$arr[0]=123;
$a="arr[0]";
echo $$a;
gives me error
Notice: Undefined variable: arr[0]
on the last line.
What should I do to make it work?
Above is the simplification of what I want to do. If someone wants to know why I want to do this, then here's the explanation:
This is something like what I want to do:
if(condition){
$a=$arr1[0][0];
$b=$arr1[0][1];
$c=$arr1[0][2];
}
else{
$a=$arr2[0];
$b=$arr2[1];
$c=$arr2[2];
}
I can compact it like this:
if(condition)
$arr=$arr1[0];
else
$arr=$arr2;
$a=$arr[0];
$a=$arr[1];
$a=$arr[2];
But I wanted to try doing this using variable variable:
if(condition)
$arr="$arr1[0]";
else
$arr="$arr2";
$a={$$arr}[0];
$b={$$arr}[1];
$c={$$arr}[2];
Sure, we don't need
variable variables as we can still code without them. I want to know, for learning PHP, why the code won't work.

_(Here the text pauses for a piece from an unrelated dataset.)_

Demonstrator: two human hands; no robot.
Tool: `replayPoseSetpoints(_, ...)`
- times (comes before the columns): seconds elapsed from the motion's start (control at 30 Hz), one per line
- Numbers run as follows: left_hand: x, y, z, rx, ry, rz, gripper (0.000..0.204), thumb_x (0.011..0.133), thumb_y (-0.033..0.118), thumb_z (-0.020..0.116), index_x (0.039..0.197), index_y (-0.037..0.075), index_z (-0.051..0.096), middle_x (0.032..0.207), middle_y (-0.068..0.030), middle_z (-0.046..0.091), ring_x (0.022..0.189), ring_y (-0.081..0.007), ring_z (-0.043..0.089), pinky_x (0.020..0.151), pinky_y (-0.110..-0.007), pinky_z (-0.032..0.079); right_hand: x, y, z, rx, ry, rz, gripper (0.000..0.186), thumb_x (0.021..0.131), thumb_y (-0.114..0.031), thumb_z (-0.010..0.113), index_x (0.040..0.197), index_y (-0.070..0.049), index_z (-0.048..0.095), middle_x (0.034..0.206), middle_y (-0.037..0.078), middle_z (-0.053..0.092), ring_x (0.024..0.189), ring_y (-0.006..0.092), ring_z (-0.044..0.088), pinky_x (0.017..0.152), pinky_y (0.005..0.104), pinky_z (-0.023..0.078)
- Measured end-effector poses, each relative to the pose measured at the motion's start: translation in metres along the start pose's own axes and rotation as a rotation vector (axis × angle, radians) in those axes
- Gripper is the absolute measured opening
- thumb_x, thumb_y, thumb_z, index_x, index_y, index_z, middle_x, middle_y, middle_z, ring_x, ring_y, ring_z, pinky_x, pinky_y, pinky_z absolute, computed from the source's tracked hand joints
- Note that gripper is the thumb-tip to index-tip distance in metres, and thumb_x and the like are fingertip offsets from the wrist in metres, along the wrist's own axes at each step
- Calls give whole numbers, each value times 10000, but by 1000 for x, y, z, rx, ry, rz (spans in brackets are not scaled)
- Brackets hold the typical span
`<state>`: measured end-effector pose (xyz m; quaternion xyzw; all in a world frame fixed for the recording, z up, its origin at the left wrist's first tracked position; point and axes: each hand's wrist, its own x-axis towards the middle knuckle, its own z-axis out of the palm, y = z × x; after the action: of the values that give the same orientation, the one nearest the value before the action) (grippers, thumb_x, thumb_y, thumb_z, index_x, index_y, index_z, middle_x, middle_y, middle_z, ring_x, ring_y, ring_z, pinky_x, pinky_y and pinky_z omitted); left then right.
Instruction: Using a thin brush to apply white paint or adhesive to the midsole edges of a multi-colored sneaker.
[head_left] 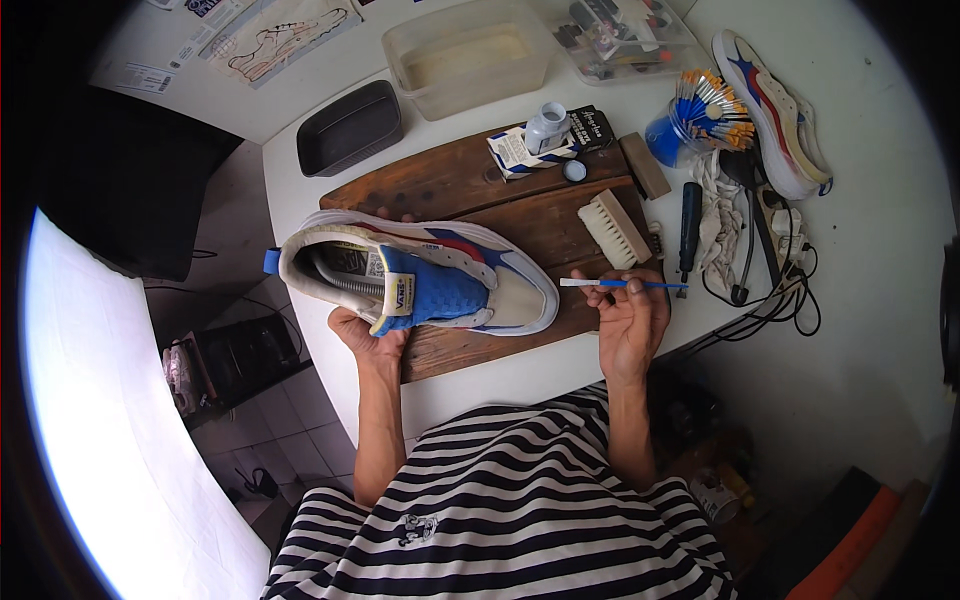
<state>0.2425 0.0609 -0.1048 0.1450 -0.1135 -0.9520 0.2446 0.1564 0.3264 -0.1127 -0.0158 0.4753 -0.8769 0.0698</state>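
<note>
My left hand (372, 338) grips a sneaker (520, 285) from below at its heel end, with fingertips showing at the far side. The shoe is cream, blue and red, has no laces, and a springy shoe tree shows inside. Its toe points right, over a dark wooden board (450, 355). Between the fingers of my right hand (632, 325) is a thin paintbrush (610, 283) with a blue handle. Its pale bristles point left, apart from the toe. Just beyond that hand lies a scrub brush (613, 230) with pale bristles and a wooden back.
An opened small bottle (546, 128) stands on a box (520, 155), its cap (574, 171) alongside. Behind are a dark tray (350, 130) and a clear plastic tub (465, 60). At right are a jar of paintbrushes (665, 140), a second sneaker (775, 115), a dark-handled tool (690, 225) and cables (770, 312).
</note>
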Motion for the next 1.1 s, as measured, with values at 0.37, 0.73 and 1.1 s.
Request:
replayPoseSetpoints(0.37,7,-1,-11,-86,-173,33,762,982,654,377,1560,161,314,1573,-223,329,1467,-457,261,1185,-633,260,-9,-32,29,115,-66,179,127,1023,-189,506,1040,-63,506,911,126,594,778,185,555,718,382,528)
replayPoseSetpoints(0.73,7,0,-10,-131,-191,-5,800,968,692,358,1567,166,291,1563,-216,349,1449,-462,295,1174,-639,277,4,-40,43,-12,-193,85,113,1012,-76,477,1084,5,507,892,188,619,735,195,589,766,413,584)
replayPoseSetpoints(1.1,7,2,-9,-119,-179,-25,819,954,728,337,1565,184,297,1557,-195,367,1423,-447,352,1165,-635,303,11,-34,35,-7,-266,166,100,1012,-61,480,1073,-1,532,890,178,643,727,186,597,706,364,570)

Now that you said what you’re actually trying to accomplish: Your code doesn’t work because if you look at $arr1[0][0]
, only arr
is the variable name; the [0]
are special accessors for certain types like strings or arrays.
With variable variables you can only specify the name but not any accessor or other operation:
A variable variable takes the value of a variable and treats that as the name of a variable.
Your solution with the additional variable holding the array to access later on would be the best solution to your problem.
In order to use variable variables with arrays, you have to resolve an ambiguity problem. That is, if you write
$$a[1]
then the parser needs to know if you meant to use$a[1]
as a variable, or if you wanted$$a
as the variable and then the[1]
index from that variable. The syntax for resolving this ambiguity is:${$a[1]}
for the first case and${$a}[1]
for the second.
Use
echo ${$a}[0]; // 123
Edit : Based on your edit you can simply have
list($a, $b, $c) = (condition) ? $arr1[0] : $arr2;
Or
$array = (condition) ? $arr1[0] : $arr2;
$a = $array[0];
$b = $array[1];
$c = $array[2];
As pointed out you don't need variable variables. To get a PHP variable variable name containing index
(a key) use array_keys() or array_search() or other array parsers. From php's site:
$array = array(0 => 'blue', 1 => 'red', 2 => 'green', 3 => 'red');
$key = array_search('green', $array); // $key = 2;
$key = array_search('red', $array); // $key = 1;
You could also use the following (using $var=
instead of echo):
$arr[0]=123;
$arr[1]=456;
foreach ($arr as $key => $value) {
echo "arr[{$key}] = {$value}
";
}
Which outputs:
arr[0] = 123
arr[1] = 456
But I don't see why you'd do that, since the whole point of the array is not doing that kind of stuff.
What you are trying to do just won't work - the code $arr[0]
is referencing a variable called $arr
, and then applying the array-access operator ([$key]
) to get the element with key 0
. There is no variable called $arr[0]
, so you cannot reference it with variable-variables any more than you could the expression $foo + 1
.
The real question is why you want to do this; variable variables are generally a sign of very messy code, and probably some poor choices of data structure. For instance, if you need to select one of a set of variables based on some input, you probably want a hash, and to look up an item using $hash[$item]
or similar. If you need something more complex, a switch
statement can often cover the cases you actually need.
If for some reason you really need to allow an arbitrary expression like $arr[0]
as input and evaluate it at runtime, you could use eval()
, but be very very careful of where the input is coming from, as this can be a very easy way of introducing security holes into your code.